Friday 15 May 2020 9:07 am

BT shares surge on possible sale of £20bn stake in Openreach

BT’s share price jumped in early trading today following reports the telco is preparing to sell a £20bn stake in its fibre rollout arm Openreach.

The telecom giant’s shares, which have been trading at a record low this year, rocketed 9.25 per cent to 111.6p on a Financial Times report that discussions were underway.

BT has come under pressure to sell off Openreach, which runs the UK’s broadband network and is a legally separate entity to BT, in recent years.

Read more: BT scraps dividend as Covid-19 and full-fibre rollout hit profit

It has been a target for private equity investors for years and the FT now reports that Australian bank Macquarie and an unnamed sovereign wealth fund are interested.

But Reuters has reported Macquarie has not expressed interest and is not holding any talks with BT.

Reports of a possible sale of a large stake in Openreach come after BT ditched its dividend last week. The telco has also vowed to invest around £12bn to upgrade the UK’s broadband network.

Openreach’s income stems from millions of broadband customers across Europe and make it a valuable asset for BT.

Read more: How the O2-Virgin Media merger will reshape the telecoms sector

But selling a £20bn stake in Openreach – the number reported by the FT – could close BT’s gaping pension deficit and pay for the massive expense of rolling out full fibre broadband to 20m premises over the next 10 years.

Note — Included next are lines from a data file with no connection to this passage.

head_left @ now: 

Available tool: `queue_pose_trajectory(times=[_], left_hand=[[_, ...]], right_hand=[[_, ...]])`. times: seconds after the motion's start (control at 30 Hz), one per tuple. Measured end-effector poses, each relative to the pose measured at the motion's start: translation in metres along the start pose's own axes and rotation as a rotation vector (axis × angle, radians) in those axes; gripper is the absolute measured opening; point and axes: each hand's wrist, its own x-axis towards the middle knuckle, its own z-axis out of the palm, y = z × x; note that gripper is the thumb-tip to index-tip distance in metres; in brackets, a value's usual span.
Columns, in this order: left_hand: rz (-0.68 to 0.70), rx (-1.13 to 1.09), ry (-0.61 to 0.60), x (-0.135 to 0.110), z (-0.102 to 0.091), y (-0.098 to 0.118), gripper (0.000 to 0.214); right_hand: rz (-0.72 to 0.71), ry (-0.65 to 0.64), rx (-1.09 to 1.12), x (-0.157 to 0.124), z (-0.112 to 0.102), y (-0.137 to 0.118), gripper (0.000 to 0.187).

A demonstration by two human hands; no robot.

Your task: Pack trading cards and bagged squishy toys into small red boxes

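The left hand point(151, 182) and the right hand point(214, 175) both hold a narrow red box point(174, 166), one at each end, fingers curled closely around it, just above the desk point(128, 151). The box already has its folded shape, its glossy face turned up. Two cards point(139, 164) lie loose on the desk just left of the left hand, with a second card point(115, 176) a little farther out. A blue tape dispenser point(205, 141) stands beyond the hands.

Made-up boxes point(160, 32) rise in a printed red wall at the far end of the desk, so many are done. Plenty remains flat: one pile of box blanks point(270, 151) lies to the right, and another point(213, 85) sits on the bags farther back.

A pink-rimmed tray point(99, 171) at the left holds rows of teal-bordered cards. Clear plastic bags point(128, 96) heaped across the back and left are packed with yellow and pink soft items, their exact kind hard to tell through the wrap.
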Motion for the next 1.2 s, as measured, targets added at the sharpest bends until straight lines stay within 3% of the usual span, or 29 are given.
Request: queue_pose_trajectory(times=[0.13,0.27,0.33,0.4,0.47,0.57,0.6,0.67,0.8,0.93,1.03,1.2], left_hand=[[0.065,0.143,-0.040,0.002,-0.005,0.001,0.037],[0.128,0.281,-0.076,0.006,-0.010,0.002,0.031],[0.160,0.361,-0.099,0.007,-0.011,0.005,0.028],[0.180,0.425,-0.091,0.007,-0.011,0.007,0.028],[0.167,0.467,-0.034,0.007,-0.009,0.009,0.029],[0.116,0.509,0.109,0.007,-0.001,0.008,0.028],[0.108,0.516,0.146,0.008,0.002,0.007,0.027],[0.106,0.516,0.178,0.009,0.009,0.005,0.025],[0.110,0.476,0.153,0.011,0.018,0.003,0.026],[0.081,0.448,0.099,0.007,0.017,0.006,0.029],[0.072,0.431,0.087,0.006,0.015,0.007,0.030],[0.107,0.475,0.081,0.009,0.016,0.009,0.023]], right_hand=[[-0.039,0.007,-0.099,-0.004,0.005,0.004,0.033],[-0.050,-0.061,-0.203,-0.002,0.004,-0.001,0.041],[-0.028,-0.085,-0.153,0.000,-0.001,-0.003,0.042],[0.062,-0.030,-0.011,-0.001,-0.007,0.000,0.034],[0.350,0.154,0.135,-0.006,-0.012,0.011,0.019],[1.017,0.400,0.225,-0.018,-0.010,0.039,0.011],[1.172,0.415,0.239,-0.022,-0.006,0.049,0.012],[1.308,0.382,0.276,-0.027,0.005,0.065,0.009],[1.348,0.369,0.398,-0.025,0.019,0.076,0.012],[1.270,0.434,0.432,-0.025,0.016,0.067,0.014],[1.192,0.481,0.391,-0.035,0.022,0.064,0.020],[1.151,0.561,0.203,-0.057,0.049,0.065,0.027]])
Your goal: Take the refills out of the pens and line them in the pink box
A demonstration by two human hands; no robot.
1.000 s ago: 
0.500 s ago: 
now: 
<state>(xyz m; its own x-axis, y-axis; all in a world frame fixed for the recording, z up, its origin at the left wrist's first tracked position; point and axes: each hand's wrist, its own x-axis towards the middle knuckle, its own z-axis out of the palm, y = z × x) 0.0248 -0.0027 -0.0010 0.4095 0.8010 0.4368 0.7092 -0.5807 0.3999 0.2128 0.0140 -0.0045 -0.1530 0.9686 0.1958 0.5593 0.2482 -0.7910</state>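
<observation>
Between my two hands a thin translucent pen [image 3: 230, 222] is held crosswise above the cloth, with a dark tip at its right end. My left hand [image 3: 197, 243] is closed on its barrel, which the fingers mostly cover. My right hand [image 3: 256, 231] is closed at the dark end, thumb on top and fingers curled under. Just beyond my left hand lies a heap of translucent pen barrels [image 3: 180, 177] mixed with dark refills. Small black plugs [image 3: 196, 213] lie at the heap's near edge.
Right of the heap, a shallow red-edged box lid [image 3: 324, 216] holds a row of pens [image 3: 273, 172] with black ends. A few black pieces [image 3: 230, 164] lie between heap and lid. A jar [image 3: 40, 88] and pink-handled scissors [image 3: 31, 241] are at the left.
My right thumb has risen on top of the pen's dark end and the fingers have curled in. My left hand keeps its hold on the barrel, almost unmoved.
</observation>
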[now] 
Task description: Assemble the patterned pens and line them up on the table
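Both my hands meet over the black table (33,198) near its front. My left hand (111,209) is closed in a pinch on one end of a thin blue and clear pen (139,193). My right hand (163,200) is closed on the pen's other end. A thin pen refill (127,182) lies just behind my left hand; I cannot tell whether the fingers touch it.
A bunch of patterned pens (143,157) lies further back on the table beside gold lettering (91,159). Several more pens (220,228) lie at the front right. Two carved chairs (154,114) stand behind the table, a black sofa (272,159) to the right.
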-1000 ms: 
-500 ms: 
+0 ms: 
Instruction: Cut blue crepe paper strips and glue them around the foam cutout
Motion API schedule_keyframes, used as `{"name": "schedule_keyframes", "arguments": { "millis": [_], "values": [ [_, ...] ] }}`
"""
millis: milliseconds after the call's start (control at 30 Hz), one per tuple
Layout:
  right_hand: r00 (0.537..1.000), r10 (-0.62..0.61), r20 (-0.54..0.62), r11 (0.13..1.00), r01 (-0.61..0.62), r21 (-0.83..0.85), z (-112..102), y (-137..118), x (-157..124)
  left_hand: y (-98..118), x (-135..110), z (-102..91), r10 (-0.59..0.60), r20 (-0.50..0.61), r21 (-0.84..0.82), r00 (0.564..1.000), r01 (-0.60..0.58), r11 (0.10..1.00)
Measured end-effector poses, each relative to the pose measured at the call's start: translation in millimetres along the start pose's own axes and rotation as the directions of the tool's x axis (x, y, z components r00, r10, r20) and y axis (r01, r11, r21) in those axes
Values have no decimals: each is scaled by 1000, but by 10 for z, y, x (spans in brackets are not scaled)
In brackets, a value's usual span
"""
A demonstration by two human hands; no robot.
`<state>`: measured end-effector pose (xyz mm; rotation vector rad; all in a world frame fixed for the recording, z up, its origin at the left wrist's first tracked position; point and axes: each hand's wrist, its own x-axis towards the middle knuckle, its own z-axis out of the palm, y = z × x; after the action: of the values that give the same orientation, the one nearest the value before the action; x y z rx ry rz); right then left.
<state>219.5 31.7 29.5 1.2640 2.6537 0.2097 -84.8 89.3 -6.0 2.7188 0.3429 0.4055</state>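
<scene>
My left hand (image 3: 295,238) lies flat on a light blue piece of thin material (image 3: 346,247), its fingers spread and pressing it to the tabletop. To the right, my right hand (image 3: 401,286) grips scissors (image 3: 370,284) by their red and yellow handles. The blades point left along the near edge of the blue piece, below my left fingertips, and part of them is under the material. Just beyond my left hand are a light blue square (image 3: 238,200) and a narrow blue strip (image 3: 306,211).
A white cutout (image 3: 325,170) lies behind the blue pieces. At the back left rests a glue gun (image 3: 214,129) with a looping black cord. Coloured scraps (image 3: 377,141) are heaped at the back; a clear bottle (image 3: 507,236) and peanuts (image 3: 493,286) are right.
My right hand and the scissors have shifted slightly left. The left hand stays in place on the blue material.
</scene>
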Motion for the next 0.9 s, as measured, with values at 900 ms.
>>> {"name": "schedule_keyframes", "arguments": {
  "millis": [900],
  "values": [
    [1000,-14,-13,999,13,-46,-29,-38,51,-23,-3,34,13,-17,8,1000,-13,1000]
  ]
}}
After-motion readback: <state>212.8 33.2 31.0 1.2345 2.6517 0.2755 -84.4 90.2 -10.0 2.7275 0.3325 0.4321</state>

It could also provide relief to BT’s rock bottom share price at a time when it is cutting costs that could affect thousands of workers.

BT’s stock slumped close to 100p after it cancelled its dividend last week to save £3.3bn. That means an Openreach stake sale could be worth double the company’s £10bn market capitalisation.

The giant also faces tougher competition from a tie-up between O2 and Virgin Media, which will compete with its own EE multi-play offering.

Read more: BT offloads £80m legal software arm Tikit as sell-off continues

CEO Philip Jansen has said regulator Ofcom will make the right conditions to invest in UK fibre rollout.

“Clearly in this environment the political and regulatory will to encourage investment is very, very high,” he said last week.

Jansen bought up £2m worth of shares in his company on Wednesday at £1 each. There is no suggestion he knew of the potential Openreach sale at the time.

BT Openreach stake sale may not solve all its problems

Jefferies analysts said the FT’s £20bn figure laid down “a highly relevant marker” for the start of any Openreach stake discussions.

But they said they doubted active talks were ongoing given Jansen’s £2m stock purchase.

“We wonder how that transaction could have been authorised if BT were at the same time engaged in non-public negotiations of such a material nature, even at an early stage,” they said.

Read more: UK companies could be holding up to £105bn in unsustainable debt, warns industry body

And Jefferies raised the prospect that BT’s pension trustees may oppose a sale even if they receive a third of the proceeds.

“The Trustee might still take the view that BT owning less than 100 per cent of Openreach becomes a weaker sponsor of the [pension] scheme,” analysts said.

“It might then seek to protect the scheme by applying a lower discount rate at the upcoming triennial review (30 Jun 2020). In this situation, BT might put material Openreach stake proceeds into the [pension scheme] but end up not reducing the funding deficit.”